## WHAT IS EXPECTED
Work through the records below, line by line, and say how many lines include "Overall", with nothing else.

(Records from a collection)
════════════════════

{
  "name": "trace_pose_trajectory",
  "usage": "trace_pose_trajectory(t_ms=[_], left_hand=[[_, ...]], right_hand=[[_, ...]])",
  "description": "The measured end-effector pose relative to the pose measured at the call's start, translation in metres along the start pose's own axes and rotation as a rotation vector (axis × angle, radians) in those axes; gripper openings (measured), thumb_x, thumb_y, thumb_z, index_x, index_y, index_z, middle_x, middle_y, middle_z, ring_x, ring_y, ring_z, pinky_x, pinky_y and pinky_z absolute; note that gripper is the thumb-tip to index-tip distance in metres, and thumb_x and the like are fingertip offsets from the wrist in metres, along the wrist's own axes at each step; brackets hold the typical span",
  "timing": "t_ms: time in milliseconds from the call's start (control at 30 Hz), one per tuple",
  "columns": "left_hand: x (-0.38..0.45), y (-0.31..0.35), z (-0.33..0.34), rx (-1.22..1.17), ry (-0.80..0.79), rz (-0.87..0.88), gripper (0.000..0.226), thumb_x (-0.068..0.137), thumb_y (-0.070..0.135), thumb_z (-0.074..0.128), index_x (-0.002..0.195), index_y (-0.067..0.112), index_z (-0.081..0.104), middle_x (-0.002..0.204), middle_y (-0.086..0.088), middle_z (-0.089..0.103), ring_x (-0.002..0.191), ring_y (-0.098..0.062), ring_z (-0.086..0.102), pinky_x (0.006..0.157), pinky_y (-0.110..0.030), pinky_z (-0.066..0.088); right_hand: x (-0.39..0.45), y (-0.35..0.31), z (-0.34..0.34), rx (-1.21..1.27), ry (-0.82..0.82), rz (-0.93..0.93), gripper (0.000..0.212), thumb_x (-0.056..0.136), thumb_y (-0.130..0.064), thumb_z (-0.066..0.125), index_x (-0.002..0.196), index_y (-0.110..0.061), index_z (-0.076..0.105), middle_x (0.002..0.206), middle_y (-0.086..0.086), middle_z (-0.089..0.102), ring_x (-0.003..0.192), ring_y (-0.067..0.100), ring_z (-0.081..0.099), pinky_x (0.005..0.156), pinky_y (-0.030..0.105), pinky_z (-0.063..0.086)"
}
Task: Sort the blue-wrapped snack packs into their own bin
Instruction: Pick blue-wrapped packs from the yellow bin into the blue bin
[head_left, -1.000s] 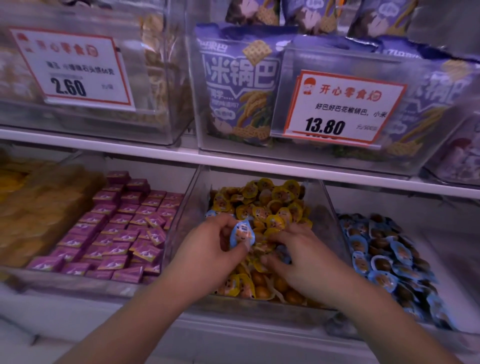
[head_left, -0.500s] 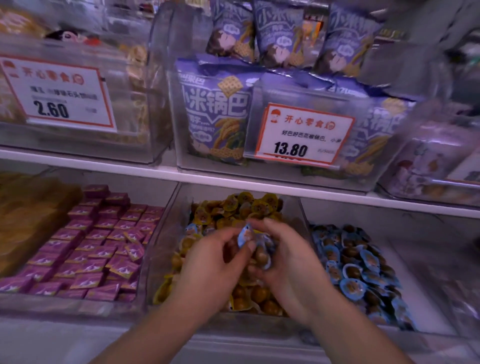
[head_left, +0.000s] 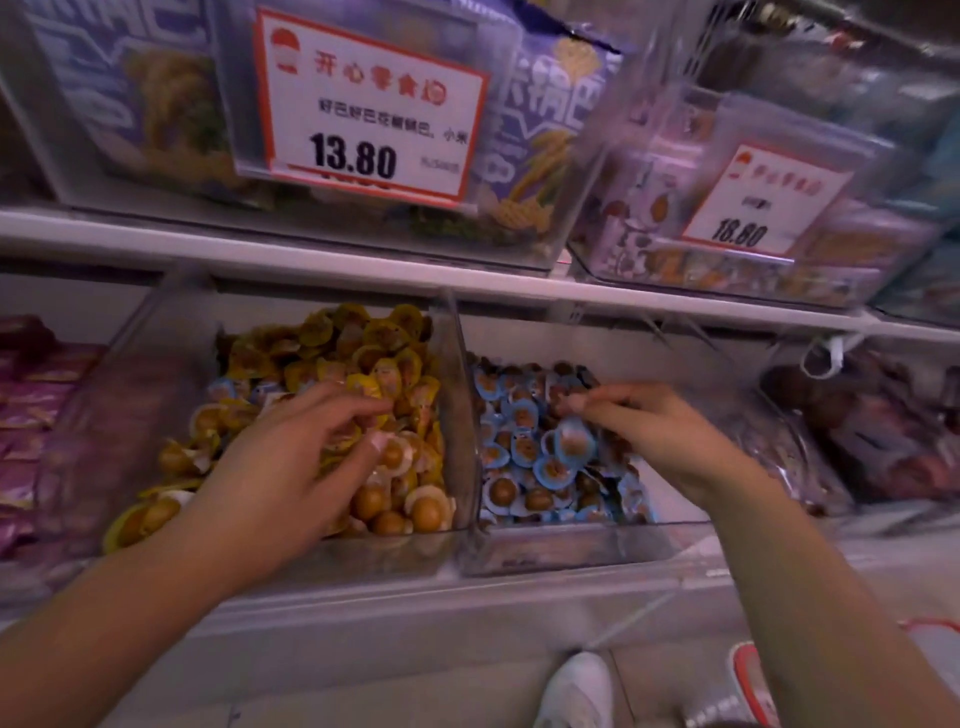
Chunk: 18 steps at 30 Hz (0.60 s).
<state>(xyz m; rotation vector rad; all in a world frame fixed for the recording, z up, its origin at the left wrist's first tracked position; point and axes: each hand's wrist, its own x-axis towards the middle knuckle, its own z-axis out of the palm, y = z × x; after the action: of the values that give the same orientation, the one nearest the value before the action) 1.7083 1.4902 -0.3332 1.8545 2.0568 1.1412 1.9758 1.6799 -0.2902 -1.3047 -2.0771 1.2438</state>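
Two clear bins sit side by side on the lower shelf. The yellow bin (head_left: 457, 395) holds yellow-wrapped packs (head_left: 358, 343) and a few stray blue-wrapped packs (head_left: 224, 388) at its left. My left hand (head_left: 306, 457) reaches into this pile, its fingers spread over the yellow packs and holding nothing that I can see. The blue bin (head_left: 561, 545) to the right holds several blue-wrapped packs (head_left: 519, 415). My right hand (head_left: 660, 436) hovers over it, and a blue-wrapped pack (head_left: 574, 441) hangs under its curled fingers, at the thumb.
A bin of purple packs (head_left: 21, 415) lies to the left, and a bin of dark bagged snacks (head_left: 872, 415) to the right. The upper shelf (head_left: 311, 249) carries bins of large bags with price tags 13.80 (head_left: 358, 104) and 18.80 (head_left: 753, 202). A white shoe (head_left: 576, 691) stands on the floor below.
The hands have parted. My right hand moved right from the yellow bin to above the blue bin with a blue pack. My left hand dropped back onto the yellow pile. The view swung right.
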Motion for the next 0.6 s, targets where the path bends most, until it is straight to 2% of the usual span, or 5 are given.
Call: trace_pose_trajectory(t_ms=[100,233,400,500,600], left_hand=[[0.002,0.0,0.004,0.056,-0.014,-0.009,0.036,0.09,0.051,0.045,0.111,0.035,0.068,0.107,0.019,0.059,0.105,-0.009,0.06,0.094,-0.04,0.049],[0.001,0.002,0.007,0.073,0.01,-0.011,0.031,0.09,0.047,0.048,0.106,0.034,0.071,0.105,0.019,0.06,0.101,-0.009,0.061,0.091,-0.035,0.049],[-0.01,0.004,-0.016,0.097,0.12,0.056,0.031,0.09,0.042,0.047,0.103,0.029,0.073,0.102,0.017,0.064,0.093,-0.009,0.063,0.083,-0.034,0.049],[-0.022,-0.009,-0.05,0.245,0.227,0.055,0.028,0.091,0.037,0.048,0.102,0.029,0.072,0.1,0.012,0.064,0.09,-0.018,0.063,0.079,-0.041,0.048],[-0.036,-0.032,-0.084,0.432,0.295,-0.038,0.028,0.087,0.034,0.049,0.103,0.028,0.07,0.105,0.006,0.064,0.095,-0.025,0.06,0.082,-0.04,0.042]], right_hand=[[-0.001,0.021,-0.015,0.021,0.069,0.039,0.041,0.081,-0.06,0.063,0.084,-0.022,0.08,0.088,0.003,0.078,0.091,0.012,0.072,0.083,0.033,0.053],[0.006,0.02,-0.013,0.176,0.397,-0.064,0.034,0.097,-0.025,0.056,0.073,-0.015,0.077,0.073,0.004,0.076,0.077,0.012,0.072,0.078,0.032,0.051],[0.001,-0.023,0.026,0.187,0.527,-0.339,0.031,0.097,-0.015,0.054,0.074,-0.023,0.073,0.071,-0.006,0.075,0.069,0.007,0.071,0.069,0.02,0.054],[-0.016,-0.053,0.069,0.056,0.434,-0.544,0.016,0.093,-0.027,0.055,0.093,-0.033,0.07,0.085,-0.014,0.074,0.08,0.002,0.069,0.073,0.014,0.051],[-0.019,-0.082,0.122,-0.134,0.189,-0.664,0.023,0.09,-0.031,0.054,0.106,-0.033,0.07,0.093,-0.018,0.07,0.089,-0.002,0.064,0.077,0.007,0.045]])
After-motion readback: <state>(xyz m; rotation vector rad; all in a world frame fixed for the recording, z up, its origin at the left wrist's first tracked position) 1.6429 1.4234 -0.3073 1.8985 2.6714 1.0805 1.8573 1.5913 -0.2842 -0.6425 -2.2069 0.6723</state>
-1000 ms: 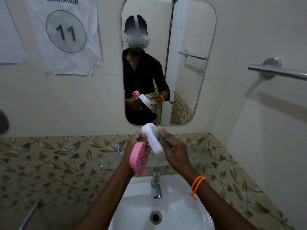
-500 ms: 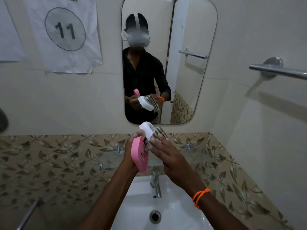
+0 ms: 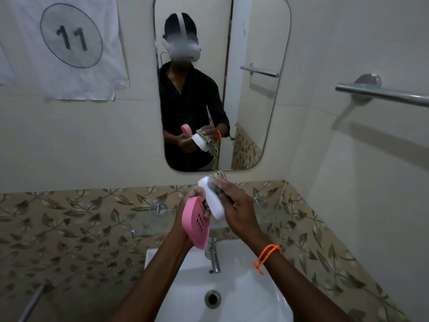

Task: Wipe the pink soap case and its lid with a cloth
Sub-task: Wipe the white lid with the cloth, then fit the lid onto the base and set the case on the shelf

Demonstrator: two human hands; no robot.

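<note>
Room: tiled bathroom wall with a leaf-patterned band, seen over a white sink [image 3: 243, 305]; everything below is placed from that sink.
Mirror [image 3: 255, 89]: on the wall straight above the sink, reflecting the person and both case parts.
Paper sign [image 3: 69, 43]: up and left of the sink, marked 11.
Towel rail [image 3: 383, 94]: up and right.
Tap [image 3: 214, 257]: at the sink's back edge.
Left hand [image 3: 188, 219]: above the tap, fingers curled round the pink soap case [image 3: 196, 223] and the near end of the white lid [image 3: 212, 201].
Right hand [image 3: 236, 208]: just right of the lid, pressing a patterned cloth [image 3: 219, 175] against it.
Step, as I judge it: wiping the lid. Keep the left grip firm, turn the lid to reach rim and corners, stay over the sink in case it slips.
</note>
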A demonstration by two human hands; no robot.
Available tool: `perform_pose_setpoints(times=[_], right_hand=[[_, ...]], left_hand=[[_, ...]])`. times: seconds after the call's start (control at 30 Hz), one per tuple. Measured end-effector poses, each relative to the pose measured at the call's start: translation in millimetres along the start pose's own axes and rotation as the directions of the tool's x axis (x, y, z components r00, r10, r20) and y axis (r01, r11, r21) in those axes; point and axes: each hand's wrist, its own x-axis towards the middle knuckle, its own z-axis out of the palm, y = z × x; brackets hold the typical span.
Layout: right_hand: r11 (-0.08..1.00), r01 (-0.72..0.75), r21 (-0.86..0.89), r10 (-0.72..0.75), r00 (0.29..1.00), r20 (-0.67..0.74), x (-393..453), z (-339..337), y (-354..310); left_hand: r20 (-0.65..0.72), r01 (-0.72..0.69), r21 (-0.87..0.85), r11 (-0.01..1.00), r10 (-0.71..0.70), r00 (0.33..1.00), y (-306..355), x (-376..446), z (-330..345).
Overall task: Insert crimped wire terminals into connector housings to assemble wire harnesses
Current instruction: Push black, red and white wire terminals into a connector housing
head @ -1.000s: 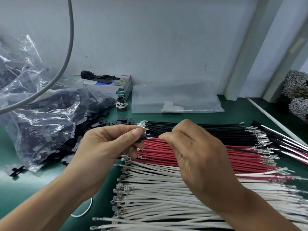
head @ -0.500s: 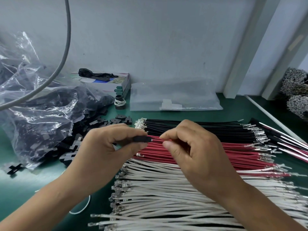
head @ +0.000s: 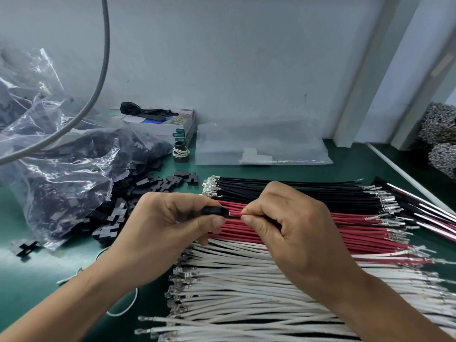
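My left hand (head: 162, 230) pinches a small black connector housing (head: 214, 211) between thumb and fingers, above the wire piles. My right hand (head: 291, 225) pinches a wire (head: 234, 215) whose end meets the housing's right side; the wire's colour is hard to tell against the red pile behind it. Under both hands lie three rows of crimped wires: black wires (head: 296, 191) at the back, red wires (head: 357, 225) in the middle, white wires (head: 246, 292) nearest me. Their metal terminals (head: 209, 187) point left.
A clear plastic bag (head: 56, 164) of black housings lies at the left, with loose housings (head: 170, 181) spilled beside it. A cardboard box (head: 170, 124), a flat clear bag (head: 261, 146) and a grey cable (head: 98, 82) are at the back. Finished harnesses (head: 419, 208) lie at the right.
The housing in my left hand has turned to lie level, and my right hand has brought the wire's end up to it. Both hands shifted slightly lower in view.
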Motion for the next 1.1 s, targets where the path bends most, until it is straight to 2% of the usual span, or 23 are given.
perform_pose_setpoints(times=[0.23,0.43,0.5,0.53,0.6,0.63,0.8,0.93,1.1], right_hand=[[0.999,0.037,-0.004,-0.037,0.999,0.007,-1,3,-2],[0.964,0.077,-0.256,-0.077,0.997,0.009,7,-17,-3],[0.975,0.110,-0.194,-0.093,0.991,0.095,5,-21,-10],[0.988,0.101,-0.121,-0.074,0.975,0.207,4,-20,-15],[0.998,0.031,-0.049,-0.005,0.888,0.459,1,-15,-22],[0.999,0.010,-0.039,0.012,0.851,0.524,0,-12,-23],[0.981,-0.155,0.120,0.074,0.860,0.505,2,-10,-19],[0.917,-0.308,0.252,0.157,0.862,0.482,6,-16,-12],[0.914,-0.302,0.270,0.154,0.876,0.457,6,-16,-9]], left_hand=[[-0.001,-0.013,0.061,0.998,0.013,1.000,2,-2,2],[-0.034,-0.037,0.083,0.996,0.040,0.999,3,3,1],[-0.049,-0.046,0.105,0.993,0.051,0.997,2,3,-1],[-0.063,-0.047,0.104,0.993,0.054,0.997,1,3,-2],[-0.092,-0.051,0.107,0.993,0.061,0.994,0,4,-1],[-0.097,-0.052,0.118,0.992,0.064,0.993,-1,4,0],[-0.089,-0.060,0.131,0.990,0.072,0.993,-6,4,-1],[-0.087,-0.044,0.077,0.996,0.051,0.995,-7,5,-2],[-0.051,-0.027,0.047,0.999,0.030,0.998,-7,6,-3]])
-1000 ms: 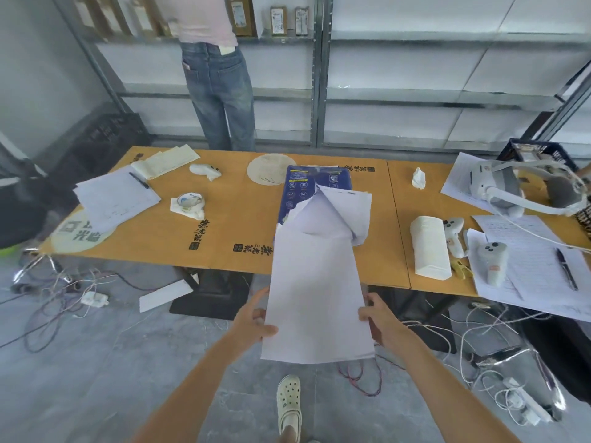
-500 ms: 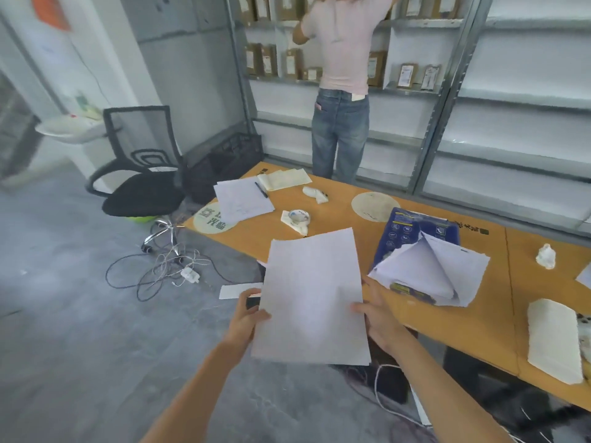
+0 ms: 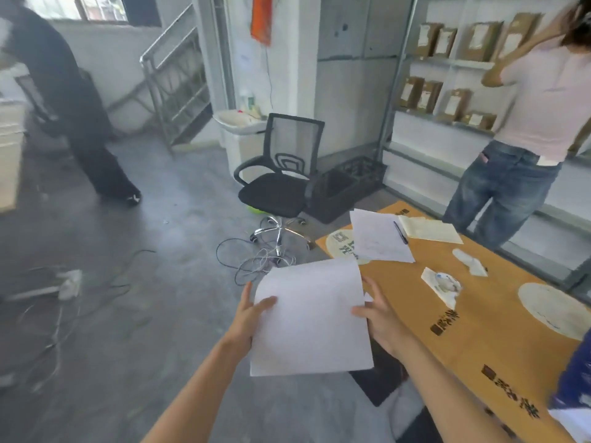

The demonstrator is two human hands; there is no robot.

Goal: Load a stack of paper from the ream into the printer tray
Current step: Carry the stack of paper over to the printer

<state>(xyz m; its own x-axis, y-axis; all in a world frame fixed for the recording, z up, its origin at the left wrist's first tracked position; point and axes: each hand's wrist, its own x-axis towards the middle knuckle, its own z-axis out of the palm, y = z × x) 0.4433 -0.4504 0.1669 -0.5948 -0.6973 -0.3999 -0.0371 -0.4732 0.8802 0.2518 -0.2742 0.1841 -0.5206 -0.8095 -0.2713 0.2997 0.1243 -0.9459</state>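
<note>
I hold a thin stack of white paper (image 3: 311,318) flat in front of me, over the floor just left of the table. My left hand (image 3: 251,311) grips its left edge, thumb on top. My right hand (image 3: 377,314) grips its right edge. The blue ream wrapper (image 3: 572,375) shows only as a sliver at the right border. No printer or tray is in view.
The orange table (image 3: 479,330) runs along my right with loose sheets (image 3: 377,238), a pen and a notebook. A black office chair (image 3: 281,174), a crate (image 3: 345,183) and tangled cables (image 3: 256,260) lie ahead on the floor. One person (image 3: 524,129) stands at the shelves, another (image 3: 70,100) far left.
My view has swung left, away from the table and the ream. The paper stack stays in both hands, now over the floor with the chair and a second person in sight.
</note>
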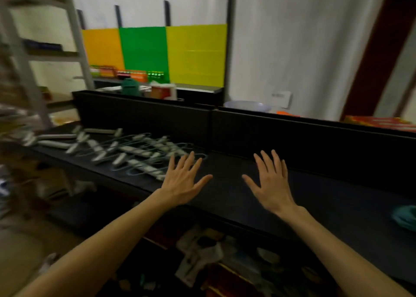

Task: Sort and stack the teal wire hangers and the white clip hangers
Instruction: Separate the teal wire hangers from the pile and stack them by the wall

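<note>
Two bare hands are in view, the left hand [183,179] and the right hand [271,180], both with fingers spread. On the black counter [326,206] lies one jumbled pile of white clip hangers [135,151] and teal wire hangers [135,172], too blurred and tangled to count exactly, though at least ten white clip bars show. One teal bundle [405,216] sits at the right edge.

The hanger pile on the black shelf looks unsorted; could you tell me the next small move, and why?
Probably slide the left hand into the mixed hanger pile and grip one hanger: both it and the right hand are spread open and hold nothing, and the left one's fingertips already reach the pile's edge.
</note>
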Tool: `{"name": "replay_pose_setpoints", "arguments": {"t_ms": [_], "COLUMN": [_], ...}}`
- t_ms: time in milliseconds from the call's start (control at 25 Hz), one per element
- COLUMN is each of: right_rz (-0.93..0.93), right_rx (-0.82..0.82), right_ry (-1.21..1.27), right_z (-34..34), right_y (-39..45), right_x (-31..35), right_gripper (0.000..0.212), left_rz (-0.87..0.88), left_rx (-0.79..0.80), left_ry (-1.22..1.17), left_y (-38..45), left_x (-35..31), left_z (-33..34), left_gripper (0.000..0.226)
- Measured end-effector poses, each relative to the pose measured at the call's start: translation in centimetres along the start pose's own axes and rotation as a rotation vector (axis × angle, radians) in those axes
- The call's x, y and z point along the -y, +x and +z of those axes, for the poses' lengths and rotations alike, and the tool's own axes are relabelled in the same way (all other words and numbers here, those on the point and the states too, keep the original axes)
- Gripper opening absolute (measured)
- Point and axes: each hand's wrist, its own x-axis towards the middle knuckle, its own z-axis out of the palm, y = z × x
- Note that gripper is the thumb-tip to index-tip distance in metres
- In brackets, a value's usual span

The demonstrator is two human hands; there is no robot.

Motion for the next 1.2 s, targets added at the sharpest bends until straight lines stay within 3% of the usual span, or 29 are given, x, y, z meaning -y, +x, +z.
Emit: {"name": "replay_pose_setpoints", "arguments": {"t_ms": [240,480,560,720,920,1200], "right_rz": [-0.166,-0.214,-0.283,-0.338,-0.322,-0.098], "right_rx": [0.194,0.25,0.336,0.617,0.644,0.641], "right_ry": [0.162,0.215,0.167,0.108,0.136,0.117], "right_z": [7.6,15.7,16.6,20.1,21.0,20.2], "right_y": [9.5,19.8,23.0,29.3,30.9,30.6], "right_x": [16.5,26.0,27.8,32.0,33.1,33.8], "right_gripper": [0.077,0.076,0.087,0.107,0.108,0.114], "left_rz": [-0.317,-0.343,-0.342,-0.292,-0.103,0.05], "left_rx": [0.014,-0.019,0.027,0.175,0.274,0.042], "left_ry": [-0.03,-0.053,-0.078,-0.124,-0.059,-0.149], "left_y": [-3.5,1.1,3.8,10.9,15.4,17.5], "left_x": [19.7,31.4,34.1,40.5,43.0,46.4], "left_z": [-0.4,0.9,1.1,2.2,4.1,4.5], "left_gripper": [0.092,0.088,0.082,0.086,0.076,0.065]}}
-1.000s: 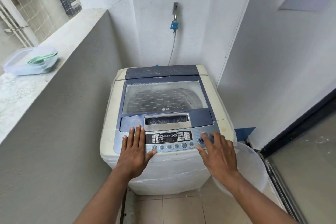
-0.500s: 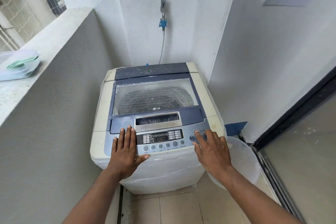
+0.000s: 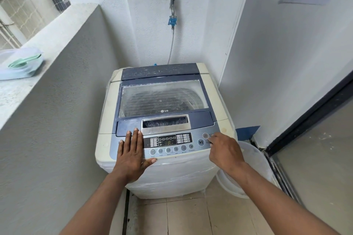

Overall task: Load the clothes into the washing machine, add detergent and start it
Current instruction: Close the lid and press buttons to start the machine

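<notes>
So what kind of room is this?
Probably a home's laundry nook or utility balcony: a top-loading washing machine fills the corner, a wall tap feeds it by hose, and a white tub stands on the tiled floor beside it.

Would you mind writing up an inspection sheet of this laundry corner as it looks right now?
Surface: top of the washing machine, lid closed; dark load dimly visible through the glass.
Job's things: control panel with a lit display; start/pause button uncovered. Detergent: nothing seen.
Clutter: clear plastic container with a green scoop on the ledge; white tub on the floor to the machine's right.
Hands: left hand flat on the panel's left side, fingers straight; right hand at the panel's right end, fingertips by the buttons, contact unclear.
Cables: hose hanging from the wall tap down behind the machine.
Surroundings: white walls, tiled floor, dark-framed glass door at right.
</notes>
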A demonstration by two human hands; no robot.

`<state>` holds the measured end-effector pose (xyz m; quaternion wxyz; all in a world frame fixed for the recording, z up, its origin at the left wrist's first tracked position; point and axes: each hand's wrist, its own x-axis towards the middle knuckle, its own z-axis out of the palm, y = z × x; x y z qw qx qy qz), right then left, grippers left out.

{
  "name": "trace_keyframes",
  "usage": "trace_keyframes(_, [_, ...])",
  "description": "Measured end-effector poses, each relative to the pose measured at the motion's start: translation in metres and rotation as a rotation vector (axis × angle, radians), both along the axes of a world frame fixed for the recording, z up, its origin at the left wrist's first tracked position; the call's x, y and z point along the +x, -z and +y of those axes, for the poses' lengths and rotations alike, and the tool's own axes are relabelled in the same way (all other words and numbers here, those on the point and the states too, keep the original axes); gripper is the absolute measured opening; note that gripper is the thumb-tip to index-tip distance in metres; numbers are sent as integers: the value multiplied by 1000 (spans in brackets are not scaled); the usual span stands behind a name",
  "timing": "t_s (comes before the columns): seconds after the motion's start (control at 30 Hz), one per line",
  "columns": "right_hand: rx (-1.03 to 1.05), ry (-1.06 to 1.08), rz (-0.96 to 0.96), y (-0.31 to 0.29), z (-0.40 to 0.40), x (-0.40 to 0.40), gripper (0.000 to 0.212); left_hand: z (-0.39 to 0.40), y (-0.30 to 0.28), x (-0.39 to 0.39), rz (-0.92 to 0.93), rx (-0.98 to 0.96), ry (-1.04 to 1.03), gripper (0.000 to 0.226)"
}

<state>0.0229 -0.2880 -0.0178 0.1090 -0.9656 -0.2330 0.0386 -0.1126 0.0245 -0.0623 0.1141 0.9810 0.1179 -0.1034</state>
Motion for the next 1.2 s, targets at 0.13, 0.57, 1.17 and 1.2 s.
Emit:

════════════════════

## FINAL ANSWER
2